* _TASK INSTRUCTIONS_
Using the listing below, set down each line from the line containing "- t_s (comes" through the line containing "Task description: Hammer", both ends included, exactly and with nothing added.

* _DATA EXTRACT_
____

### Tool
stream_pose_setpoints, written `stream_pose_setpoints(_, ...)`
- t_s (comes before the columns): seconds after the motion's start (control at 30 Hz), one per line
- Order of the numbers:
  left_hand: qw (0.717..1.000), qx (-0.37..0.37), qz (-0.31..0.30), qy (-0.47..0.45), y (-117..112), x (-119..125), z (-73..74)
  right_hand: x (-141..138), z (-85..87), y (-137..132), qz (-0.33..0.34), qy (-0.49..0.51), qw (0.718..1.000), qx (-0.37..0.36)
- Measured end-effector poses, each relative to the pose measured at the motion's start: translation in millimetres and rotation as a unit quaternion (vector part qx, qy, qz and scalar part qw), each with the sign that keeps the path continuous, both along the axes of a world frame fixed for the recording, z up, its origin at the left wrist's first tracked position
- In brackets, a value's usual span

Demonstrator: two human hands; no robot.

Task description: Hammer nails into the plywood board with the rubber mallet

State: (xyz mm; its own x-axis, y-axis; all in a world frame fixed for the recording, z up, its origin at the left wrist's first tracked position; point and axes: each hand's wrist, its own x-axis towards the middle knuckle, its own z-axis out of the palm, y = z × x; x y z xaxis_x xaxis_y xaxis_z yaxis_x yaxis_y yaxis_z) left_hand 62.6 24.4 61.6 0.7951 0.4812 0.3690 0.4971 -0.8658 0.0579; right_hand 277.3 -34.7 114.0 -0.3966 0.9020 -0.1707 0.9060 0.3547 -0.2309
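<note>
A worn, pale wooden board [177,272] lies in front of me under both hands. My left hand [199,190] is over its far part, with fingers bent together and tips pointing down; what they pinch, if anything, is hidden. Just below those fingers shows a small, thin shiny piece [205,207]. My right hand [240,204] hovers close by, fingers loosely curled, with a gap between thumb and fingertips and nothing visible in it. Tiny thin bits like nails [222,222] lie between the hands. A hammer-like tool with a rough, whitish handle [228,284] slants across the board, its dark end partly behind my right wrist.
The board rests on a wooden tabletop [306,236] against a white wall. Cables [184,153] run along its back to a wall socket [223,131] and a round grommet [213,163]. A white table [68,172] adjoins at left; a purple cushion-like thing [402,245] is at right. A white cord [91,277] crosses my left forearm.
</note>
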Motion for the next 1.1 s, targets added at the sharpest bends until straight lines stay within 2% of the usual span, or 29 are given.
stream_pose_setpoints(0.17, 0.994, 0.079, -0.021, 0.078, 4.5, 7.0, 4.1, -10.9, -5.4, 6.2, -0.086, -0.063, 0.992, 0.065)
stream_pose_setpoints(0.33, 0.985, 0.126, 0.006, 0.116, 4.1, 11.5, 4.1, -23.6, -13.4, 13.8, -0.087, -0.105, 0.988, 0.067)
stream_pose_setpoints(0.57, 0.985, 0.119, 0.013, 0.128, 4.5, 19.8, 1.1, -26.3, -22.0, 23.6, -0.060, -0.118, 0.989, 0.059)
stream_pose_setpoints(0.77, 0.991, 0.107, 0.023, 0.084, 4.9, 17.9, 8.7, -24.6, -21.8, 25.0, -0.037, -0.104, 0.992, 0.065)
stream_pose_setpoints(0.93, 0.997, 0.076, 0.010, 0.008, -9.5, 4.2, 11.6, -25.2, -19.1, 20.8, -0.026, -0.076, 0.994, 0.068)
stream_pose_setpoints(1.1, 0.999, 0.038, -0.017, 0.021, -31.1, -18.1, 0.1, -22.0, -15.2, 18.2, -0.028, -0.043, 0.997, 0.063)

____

* _EXERCISE RESULT_
- t_s (comes before the columns): seconds after the motion's start (control at 30 Hz), one per line
- Order of the numbers:
  left_hand: qw (0.717..1.000), qx (-0.37..0.37), qz (-0.31..0.30), qy (-0.47..0.45), y (-117..112), x (-119..125), z (-73..74)
  right_hand: x (-141..138), z (-85..87), y (-137..132), qz (-0.33..0.34), qy (-0.49..0.51), qw (0.718..1.000), qx (-0.37..0.36)
- Measured end-effector poses, each relative to the pose measured at the motion's start: translation in millimetres and rotation as a unit quaternion (vector part qx, qy, qz and scalar part qw), each with the sign that keeps the path continuous, both along the axes of a world frame fixed for the recording, z up, its origin at the left wrist's first tracked position
- In brackets, a value's usual span

Demonstrator: two human hands; no robot.

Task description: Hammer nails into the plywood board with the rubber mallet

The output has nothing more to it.